EXERCISE AIM: There are pictures in the records below; leave them out and set down exactly the lines from the one holding "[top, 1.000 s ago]" through the one holding "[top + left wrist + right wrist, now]".
--*--
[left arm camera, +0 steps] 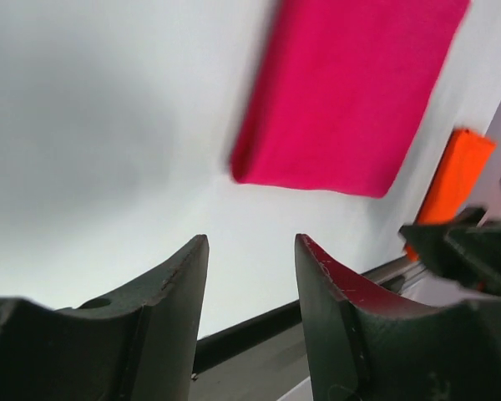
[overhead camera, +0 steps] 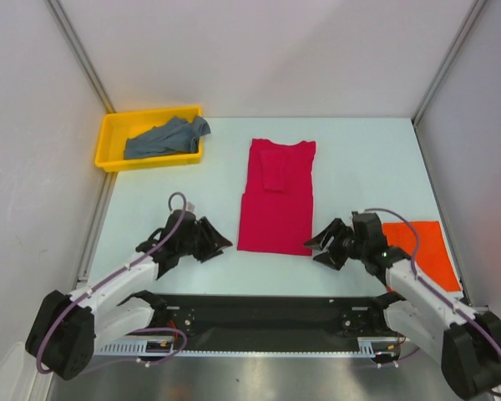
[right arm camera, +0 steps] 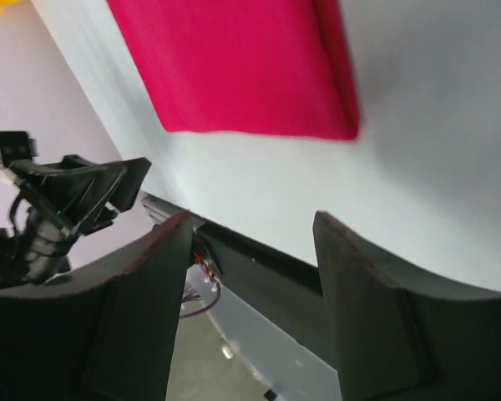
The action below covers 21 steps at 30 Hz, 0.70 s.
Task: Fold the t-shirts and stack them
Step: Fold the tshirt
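Note:
A crimson-pink t-shirt (overhead camera: 276, 200) lies flat in the middle of the table, folded into a long strip with a sleeve turned onto its chest; it also shows as the pink t-shirt (left arm camera: 351, 92) and the pink t-shirt (right arm camera: 242, 67) in the wrist views. My left gripper (overhead camera: 220, 243) stands open just left of its near edge, nothing between the fingers (left arm camera: 184, 292). My right gripper (overhead camera: 320, 247) stands open just right of that edge, also holding nothing. A folded orange-red t-shirt (overhead camera: 424, 255) lies at the right under the right arm. A grey-blue t-shirt (overhead camera: 165, 138) lies crumpled in the tray.
A yellow plastic tray (overhead camera: 108, 142) sits at the table's back left corner. Walls close in the table on the left, right and back. The black base rail (overhead camera: 267, 313) runs along the near edge.

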Tool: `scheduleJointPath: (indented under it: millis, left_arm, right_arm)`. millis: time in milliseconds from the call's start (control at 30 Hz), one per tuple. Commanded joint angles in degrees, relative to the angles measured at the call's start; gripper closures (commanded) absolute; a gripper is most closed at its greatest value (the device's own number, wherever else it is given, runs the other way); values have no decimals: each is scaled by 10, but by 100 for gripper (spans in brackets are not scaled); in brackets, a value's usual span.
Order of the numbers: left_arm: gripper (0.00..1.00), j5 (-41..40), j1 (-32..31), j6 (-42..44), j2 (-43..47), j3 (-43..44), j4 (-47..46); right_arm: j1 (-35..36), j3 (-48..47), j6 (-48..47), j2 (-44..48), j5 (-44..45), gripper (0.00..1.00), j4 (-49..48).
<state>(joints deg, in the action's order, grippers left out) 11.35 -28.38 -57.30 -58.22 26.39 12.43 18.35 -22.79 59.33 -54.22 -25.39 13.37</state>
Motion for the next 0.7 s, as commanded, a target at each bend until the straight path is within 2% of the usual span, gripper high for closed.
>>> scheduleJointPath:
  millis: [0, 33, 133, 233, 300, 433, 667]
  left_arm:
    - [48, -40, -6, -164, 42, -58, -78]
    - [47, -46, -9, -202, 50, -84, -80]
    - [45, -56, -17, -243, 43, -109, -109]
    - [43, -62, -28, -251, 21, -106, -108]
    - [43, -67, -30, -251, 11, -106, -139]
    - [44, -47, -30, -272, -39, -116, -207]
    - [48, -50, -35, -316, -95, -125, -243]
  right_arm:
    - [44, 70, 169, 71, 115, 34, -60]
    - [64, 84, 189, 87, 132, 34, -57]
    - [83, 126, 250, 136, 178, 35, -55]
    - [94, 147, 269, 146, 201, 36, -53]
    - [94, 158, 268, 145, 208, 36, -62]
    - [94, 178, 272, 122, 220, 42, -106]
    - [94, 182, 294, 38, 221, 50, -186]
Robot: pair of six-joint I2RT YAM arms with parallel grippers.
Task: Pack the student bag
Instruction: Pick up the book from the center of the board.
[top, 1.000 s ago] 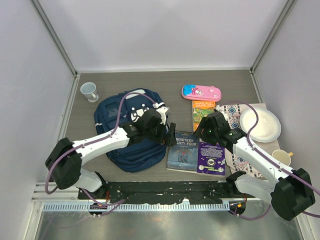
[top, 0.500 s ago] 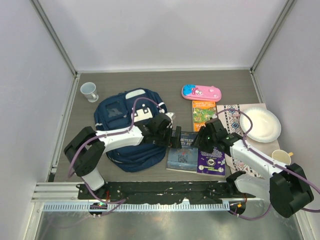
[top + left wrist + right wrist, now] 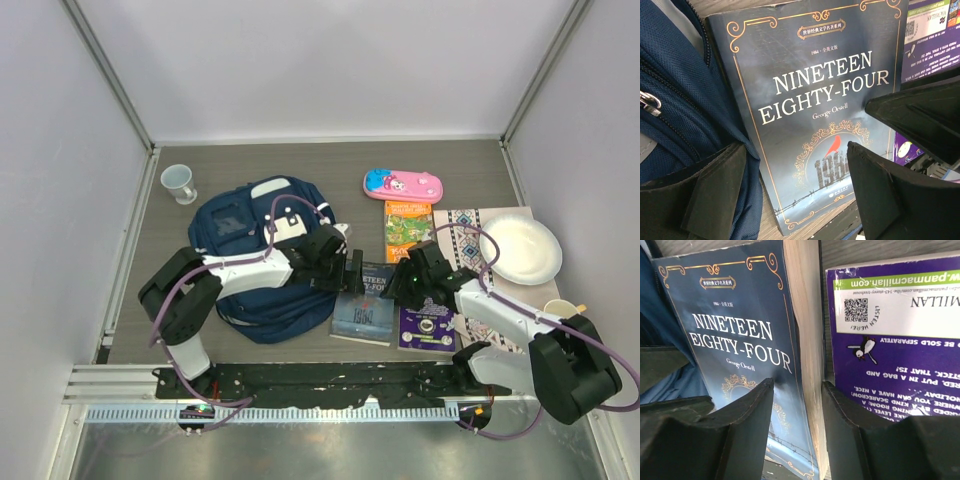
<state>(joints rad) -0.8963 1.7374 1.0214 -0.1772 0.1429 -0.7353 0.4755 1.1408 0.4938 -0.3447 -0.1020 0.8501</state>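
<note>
The navy student bag [image 3: 250, 262] lies left of centre, and its blue fabric and zip [image 3: 670, 115] show in the left wrist view. A blue "Nineteen Eighty-Four" book [image 3: 362, 308] lies just right of it. My left gripper [image 3: 350, 272] hovers open over this book [image 3: 805, 105], one finger [image 3: 715, 192] above the bag's edge and the other [image 3: 890, 195] above the book's right side. My right gripper [image 3: 405, 287] is open and straddles the book's page edge [image 3: 807, 355]. Its left finger [image 3: 740, 430] is over the cover, its right finger [image 3: 860, 427] between the two books.
A purple book [image 3: 425, 322] lies right of the blue one, also seen as a purple book [image 3: 895, 335] from the right wrist. Behind are an orange book [image 3: 408, 222] and a pink pencil case [image 3: 403, 185]. A cup [image 3: 178, 182], plate [image 3: 520, 250] and mug [image 3: 562, 315] stand around.
My left gripper moved right from the bag to over the blue book. My right gripper moved down and left onto the book's right edge. The book turned slightly.
</note>
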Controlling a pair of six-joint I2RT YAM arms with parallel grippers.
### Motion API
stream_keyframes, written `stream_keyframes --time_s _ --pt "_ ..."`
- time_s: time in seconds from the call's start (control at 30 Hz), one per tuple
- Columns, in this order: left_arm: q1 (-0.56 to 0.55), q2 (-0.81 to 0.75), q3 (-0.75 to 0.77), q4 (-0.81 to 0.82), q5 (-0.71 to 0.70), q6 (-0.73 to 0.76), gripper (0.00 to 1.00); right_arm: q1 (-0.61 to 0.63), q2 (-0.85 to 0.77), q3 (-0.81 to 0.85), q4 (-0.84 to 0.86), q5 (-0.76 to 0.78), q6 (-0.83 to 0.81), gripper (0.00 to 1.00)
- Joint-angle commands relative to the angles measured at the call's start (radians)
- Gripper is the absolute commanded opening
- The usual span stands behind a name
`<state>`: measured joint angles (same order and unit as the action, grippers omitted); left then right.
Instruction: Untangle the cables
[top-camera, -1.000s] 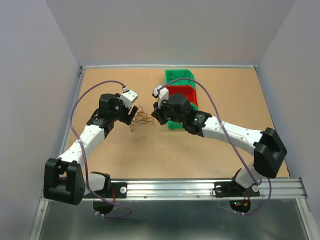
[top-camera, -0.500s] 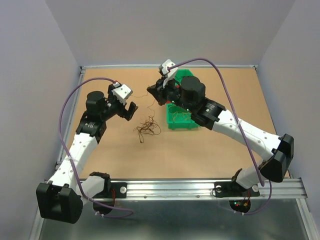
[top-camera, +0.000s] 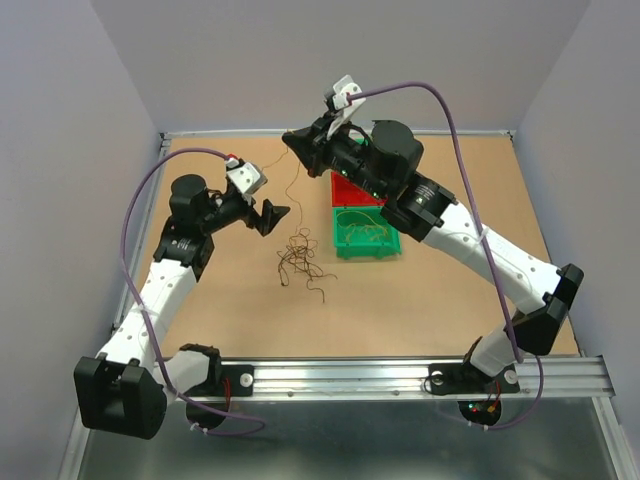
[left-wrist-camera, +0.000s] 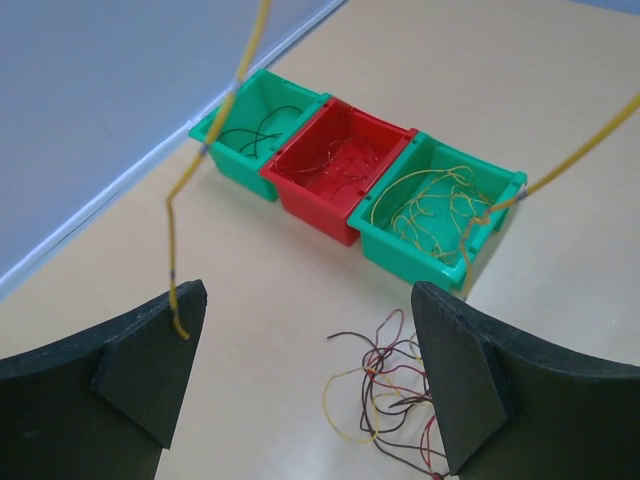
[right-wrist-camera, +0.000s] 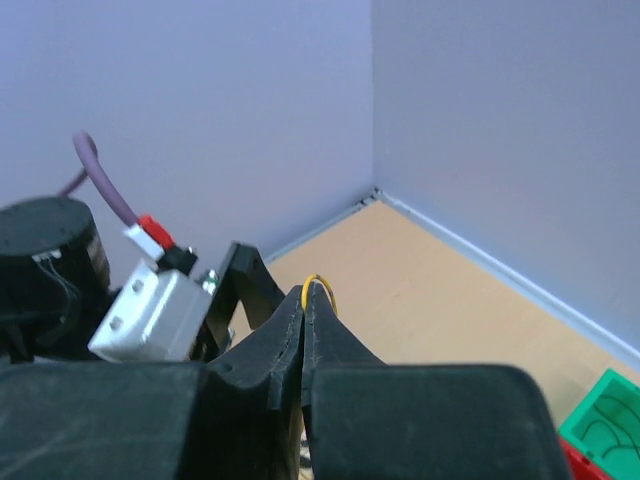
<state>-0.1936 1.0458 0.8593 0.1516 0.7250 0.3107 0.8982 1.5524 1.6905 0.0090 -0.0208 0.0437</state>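
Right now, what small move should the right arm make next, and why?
Probably swing the right gripper over the near green plastic bin and release. Its jaws are shut on a thin yellow wire that seems to hang clear of the loose tangle of dark and reddish wires on the table, and that bin holds yellow wires. The left gripper is open and empty.

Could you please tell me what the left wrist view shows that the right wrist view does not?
Only the left wrist view: the loose tangle of cables on the table, and the green bin of yellow strands. Only the right wrist view: the right gripper shut on a yellow wire at its loop. Both: that yellow wire, the table, and the green bin holding black wires.
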Motion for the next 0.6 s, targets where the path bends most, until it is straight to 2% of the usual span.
stream_keyframes --time_s 0.0,0.17,0.23,0.33,0.53,0.57 --pt "0.006 0.017 -0.009 0.137 0.093 0.002 0.95 0.007 0.028 0.153 0.068 0.016 0.027 0.01" --pt "0.006 0.04 -0.092 0.29 0.158 0.011 0.95 0.007 0.066 0.245 0.126 0.039 0.048 0.0" --pt "0.006 0.069 -0.092 0.302 0.198 0.007 0.95 0.007 0.086 0.288 0.135 0.039 0.056 0.0" --pt "0.006 0.123 -0.065 0.309 0.269 -0.007 0.94 0.007 0.1 0.31 0.163 0.033 0.073 0.01" --pt "0.005 0.252 0.018 0.359 0.307 -0.071 0.92 0.007 0.094 0.265 0.334 0.036 0.116 0.01" --pt "0.003 0.281 0.033 0.377 0.315 -0.093 0.89 0.007 0.095 0.259 0.37 0.038 0.122 0.01"
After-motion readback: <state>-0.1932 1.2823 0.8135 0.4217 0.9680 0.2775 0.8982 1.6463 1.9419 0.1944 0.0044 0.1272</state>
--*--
WRITTEN RESPONSE:
[top, 1.000 s ago] 
[top, 0.500 s ago] 
[top + left wrist + right wrist, now] 

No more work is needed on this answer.